Wednesday, July 16, 2014

Mexico…Tuesday

Today I was on the worksite...their project is building a retaining wall. Mostly we carted stone. We filled and carried buckets with gravel. We shoveled sand. (Understand, the men and boys could fill a five-gallon bucket with sand or gravel, swing it up onto their shoulders, and carry it to the concrete pile. Americans could carry a half-bucket or third bucketwe carried our small loads and filled buckets to the top when we got there.) I'd like to say we are helping them, but really, I'm not at all sure we are.

One of our team members who grew up working construction said this was about as far from American construction as you could get. Not so far from Noah construction. In America, concrete comes premixed. You construct the forms and the company pours in the mixture. In Mexico, the recipe is...
  • 100 five-gallon buckets of sand (henceforth, buckets)
  • 30 buckets of gravel (made by sifting a rock pile into sand and gravel...shovels full into a wood and wire sifter. Shake, shake, shake sand into one wheelbarrow. Dump gravel into the other wheelbarrow. 

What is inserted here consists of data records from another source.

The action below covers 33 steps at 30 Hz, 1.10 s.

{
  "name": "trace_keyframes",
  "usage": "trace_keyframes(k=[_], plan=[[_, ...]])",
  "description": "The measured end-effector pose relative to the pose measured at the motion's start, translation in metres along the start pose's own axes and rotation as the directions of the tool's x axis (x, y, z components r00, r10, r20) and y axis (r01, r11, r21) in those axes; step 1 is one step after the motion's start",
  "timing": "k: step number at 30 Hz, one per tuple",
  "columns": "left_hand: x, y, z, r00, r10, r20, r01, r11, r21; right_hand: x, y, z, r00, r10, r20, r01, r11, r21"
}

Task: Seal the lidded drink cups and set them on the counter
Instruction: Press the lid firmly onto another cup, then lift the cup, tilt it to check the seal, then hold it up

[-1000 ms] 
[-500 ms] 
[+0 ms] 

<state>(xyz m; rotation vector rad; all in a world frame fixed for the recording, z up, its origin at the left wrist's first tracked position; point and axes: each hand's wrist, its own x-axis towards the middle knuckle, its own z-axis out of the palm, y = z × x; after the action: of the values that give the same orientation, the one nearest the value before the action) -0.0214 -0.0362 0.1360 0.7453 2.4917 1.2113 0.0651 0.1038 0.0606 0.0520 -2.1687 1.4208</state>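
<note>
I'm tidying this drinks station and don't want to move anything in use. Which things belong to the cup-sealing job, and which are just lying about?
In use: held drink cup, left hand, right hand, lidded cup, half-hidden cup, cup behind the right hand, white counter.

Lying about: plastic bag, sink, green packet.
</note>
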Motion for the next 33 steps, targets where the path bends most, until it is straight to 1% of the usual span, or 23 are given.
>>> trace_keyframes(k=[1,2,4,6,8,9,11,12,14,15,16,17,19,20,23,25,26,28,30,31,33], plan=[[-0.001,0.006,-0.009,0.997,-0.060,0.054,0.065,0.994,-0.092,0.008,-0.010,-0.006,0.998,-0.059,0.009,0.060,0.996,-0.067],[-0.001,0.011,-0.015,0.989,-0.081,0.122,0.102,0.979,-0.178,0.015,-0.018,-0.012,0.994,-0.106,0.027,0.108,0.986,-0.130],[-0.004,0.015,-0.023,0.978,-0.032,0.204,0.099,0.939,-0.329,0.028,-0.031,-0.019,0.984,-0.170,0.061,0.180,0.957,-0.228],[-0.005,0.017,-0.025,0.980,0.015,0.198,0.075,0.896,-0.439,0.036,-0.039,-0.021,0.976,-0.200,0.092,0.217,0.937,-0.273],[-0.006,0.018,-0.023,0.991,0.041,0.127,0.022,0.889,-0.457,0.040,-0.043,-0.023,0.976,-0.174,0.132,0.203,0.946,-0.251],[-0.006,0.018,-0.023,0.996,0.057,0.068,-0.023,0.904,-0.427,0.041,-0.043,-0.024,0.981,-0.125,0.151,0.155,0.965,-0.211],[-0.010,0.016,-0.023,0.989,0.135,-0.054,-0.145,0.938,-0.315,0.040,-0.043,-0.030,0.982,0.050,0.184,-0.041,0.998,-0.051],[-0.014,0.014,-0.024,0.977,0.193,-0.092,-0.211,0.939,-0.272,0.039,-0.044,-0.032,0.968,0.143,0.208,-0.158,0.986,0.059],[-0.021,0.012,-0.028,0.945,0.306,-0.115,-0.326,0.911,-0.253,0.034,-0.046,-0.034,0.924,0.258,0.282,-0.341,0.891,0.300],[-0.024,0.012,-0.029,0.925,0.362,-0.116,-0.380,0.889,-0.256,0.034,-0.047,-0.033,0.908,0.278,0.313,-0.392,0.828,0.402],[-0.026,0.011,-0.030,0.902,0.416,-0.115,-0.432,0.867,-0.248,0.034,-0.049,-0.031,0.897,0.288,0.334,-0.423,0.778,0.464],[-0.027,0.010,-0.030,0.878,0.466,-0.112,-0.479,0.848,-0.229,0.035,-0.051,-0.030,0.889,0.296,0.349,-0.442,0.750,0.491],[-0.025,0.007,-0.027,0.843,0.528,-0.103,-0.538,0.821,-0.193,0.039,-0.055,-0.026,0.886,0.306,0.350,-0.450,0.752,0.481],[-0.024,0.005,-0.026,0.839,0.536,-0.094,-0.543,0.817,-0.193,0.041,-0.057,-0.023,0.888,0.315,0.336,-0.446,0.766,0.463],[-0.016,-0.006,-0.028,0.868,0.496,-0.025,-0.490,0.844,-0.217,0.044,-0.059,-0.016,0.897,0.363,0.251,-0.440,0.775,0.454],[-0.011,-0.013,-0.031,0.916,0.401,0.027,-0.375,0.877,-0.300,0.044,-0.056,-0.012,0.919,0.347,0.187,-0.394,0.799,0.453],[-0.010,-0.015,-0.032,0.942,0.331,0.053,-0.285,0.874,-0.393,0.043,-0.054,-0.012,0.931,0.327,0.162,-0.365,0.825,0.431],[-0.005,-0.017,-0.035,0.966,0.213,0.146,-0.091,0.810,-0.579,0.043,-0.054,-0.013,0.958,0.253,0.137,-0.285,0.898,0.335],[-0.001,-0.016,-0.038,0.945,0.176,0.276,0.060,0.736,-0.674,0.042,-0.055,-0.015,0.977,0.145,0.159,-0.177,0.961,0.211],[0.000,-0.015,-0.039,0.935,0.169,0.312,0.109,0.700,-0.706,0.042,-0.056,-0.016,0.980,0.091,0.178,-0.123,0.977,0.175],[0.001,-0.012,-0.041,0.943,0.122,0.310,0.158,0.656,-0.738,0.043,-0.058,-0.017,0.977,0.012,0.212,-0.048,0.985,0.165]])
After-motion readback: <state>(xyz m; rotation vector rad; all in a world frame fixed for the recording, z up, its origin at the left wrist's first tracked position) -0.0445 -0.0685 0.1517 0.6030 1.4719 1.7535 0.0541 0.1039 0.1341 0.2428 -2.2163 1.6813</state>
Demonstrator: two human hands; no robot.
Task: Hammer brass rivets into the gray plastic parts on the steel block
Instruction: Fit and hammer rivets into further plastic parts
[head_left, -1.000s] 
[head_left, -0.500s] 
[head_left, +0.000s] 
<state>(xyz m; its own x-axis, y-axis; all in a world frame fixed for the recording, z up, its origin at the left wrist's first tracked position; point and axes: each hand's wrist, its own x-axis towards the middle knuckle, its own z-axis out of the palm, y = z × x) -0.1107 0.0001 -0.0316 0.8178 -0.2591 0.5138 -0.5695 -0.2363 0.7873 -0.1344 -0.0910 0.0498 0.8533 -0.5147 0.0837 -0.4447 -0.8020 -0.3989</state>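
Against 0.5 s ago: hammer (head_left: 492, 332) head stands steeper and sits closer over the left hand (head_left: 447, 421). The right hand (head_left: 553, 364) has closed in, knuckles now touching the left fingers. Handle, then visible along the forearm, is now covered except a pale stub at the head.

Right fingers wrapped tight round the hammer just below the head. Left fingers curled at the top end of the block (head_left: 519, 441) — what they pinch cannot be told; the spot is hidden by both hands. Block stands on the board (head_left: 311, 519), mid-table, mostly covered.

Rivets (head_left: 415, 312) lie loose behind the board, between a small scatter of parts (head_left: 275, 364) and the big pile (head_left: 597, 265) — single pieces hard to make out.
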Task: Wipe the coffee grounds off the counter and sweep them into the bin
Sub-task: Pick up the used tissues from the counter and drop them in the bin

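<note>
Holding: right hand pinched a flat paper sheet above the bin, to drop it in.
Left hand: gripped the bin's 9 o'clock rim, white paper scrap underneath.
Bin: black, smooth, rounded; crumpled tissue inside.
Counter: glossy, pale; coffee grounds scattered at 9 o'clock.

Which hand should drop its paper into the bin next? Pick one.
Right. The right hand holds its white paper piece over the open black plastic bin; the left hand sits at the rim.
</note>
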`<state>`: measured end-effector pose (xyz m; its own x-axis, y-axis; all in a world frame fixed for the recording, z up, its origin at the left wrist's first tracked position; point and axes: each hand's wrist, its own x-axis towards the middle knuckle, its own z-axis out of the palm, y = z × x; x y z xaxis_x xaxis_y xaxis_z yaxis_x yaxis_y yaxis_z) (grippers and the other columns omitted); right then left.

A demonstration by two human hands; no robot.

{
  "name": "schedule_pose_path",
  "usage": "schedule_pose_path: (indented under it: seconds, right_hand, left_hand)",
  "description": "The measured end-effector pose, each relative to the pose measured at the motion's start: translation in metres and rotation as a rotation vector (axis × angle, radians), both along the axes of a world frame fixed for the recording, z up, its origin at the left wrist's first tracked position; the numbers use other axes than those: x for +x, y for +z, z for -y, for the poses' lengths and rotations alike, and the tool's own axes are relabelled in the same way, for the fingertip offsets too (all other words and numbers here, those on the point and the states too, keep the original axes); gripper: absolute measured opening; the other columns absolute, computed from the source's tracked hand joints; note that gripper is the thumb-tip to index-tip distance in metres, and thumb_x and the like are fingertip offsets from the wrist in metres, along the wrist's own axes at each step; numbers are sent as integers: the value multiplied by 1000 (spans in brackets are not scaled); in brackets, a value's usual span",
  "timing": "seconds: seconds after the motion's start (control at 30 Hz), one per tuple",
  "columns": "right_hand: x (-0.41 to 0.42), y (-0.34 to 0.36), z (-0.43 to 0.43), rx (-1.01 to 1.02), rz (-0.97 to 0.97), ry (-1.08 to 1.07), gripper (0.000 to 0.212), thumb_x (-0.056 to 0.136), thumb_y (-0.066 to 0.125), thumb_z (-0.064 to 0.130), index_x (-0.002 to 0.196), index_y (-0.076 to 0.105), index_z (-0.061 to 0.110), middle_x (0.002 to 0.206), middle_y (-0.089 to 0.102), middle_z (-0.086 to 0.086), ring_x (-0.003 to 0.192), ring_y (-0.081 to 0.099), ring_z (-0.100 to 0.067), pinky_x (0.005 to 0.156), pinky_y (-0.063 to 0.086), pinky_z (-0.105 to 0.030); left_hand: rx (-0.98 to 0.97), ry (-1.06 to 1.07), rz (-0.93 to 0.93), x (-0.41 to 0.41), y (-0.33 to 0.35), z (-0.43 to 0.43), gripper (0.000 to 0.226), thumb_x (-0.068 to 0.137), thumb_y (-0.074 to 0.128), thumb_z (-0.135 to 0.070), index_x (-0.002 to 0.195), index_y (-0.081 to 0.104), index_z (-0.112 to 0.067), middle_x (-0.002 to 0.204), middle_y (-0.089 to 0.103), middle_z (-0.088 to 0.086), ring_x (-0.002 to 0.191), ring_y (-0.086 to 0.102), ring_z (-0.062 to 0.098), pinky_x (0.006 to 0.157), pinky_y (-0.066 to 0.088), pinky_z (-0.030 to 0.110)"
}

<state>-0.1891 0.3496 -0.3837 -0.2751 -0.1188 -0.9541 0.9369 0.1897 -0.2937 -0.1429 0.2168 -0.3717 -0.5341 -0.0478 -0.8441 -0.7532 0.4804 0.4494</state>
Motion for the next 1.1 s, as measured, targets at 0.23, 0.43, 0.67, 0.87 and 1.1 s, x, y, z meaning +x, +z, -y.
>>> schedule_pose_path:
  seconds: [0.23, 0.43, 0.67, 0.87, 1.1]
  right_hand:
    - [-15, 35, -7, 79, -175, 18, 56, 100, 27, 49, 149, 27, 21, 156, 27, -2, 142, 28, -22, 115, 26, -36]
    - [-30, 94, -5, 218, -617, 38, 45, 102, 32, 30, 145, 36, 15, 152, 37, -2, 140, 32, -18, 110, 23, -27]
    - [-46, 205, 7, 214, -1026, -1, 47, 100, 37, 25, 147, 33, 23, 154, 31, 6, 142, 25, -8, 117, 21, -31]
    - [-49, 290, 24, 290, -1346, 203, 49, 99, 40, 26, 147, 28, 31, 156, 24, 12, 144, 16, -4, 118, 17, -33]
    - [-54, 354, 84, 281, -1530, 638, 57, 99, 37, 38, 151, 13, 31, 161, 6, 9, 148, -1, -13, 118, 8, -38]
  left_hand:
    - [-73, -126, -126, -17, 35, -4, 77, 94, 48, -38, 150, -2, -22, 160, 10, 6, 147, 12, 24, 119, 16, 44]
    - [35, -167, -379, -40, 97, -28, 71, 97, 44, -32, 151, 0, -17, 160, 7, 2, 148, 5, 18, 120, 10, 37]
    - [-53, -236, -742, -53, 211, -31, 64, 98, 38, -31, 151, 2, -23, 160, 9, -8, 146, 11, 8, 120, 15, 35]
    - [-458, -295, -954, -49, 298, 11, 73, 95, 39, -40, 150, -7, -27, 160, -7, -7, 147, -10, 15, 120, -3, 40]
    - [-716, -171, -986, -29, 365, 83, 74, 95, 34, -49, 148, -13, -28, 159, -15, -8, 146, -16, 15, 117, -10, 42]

If you every watched someone make pasta, it's the same concept. The sand is shoveled into a circle with a depression in the center. Then 50 pound bags of concrete (which the men carry down the hill, BTW, one at a time on their backs. I never counted the bags...but six or eight.  Folks circle the circle of sand and shovel, turning the concrete into the sand until it is all mixed.

Then gravel, 30 buckets, or as we often did, 30 gringo buckets and a couple extra to cover the ones we didn't fill to the top. (Do you know how heavy a five gallon bucket of sand/gravel is?...just saying...). Then the shovels again and a hose that adds water continuously to the mix. The shovels concentrate in one area now, mixing the concrete and filling, you guessed it...buckets. About a third shovel...the others carry these buckets of concrete to the ditch and pour it in. Thus, the footings are poured.


No one here needs to go to the gym. 
Construction site from the top of the hill.

Rocks...
The dreaded sifter…and concrete.
Rocks, sand and tired gringos...

Pouring stabilizing "arms" into the hillside.

One section complete. The foundation under the "pretty"
part is six meters deep, four meters wide, and full of
concrete and rocks. Lots. Of. Rocks.